- **Your objective**: With the material below, print exactly the lines between the line holding "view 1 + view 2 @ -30" and the line holding "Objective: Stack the", inclusive. Add nothing else.

- **Supplied information**:
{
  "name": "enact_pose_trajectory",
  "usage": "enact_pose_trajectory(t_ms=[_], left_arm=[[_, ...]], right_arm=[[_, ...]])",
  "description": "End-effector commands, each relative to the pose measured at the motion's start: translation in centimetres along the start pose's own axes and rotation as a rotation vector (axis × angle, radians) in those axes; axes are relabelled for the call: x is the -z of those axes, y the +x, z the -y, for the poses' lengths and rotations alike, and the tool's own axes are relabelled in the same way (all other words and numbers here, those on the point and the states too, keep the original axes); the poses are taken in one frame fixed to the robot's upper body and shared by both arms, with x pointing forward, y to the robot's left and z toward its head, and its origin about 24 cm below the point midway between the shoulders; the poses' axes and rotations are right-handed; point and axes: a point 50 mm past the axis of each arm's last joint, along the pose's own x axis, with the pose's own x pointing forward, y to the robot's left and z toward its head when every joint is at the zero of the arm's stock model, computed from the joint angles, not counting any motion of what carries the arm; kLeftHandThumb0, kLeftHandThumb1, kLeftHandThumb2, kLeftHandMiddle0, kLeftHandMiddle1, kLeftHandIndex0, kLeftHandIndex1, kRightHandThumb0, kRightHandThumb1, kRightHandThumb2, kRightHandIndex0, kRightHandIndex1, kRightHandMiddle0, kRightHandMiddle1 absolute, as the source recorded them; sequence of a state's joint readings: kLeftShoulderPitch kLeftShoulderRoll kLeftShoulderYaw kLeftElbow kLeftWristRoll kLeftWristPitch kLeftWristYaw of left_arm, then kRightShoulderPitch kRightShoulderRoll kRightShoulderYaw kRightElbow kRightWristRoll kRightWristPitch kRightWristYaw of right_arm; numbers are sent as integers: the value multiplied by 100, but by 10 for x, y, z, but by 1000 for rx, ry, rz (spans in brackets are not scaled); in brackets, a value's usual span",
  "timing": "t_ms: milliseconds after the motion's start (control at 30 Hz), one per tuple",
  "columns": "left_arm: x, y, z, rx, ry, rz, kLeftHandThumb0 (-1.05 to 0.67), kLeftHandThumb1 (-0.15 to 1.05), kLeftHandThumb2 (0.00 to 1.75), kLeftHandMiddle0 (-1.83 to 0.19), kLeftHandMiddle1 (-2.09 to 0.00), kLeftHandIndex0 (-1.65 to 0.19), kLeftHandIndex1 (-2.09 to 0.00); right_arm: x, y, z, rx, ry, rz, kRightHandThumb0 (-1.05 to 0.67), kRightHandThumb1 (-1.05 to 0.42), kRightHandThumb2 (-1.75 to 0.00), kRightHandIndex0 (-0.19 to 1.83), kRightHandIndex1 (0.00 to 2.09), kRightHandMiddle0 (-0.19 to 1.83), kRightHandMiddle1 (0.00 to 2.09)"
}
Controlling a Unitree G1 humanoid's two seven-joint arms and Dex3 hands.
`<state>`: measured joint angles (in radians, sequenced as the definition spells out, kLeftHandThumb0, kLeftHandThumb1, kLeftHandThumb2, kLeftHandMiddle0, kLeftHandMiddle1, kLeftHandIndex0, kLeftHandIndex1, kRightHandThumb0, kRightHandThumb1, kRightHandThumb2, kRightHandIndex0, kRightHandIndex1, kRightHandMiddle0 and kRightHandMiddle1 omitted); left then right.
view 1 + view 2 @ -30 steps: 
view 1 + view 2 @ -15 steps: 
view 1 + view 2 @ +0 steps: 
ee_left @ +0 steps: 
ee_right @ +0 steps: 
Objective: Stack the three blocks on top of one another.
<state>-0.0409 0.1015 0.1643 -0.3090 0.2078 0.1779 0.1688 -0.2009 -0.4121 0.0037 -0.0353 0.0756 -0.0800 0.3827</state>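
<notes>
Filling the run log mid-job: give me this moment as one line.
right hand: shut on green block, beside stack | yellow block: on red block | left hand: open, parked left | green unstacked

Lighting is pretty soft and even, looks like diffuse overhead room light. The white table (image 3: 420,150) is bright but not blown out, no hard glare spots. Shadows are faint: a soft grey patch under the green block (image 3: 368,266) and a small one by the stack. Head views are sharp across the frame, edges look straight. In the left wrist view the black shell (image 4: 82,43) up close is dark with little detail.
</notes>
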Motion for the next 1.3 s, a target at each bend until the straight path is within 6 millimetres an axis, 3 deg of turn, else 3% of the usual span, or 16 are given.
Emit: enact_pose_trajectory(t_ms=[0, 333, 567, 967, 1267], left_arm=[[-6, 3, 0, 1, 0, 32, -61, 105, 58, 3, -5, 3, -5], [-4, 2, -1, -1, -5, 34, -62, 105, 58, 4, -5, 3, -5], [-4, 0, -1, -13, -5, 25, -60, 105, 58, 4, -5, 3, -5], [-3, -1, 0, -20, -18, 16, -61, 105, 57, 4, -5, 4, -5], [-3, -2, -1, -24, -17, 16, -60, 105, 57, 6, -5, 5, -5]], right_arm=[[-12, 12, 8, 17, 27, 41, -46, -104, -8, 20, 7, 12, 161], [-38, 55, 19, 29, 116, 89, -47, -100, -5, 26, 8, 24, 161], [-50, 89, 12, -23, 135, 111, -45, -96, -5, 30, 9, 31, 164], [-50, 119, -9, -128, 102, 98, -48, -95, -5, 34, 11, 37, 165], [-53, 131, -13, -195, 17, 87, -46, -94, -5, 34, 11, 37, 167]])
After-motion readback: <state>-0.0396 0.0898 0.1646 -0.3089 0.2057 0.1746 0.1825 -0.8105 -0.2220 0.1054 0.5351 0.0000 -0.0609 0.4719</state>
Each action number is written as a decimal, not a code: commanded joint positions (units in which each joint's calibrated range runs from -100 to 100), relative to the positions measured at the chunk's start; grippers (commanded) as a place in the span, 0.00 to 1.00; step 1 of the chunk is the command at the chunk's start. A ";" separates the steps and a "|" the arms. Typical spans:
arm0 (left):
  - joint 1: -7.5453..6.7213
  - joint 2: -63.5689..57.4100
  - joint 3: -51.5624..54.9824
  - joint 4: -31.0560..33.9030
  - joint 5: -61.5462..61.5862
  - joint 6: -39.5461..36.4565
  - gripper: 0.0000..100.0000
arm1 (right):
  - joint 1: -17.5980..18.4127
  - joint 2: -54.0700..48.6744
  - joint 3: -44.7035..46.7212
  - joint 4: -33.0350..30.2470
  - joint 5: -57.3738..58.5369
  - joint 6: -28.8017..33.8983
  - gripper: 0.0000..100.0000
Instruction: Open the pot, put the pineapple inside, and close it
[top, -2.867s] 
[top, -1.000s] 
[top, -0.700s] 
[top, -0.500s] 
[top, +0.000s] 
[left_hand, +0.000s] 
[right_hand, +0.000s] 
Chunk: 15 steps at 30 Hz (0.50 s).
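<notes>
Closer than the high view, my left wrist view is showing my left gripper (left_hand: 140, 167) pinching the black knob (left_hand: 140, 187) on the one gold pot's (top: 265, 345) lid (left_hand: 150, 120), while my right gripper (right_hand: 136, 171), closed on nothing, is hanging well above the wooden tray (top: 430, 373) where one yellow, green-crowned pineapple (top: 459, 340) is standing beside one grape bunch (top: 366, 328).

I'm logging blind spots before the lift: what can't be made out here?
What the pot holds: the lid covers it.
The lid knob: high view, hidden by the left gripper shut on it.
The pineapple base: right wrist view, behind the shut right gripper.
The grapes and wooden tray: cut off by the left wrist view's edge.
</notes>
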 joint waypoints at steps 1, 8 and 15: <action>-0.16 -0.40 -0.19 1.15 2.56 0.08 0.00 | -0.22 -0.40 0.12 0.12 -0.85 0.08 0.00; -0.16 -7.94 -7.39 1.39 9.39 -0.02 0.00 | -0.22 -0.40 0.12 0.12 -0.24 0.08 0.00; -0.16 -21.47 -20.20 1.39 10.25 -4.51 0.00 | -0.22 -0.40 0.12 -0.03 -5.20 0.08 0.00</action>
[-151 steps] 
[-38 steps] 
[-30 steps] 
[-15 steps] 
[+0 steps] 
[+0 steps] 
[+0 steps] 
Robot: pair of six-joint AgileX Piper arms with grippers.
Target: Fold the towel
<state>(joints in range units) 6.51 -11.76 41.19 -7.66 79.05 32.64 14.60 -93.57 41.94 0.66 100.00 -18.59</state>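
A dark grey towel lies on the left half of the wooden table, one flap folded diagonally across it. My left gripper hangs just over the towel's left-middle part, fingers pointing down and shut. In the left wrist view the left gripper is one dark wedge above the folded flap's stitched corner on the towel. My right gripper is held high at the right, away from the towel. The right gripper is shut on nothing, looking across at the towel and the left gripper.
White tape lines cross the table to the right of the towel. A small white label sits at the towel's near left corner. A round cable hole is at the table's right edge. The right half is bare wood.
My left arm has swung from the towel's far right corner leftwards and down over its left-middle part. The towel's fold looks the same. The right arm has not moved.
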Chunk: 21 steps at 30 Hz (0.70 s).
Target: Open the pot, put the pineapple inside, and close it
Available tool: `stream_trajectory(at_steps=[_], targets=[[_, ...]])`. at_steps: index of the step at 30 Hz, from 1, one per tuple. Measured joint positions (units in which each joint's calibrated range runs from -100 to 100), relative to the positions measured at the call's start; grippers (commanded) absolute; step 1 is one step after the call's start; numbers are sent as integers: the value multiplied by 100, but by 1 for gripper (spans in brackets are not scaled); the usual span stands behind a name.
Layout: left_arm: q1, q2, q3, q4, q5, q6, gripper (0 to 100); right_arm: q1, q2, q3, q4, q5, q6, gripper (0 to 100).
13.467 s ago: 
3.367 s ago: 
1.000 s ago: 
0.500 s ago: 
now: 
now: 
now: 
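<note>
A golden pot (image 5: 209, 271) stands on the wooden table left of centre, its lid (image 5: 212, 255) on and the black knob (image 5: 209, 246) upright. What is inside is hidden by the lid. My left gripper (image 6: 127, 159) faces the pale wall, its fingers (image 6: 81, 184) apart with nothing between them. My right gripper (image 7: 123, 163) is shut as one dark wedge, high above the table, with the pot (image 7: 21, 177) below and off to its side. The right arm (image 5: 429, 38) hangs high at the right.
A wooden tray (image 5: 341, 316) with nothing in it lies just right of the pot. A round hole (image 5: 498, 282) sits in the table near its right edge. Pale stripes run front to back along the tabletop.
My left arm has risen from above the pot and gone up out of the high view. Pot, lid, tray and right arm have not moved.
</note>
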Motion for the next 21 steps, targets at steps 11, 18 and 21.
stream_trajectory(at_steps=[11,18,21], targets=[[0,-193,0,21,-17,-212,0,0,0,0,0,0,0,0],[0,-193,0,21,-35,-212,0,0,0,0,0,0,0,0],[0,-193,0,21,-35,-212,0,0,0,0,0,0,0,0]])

- **Problem solution**:
view 1 + view 2 @ -30 steps: 
view 1 + view 2 @ -15 steps: 
view 1 + view 2 @ +0 steps: 
ee_left @ +0 steps: 
ee_right @ +0 steps: 
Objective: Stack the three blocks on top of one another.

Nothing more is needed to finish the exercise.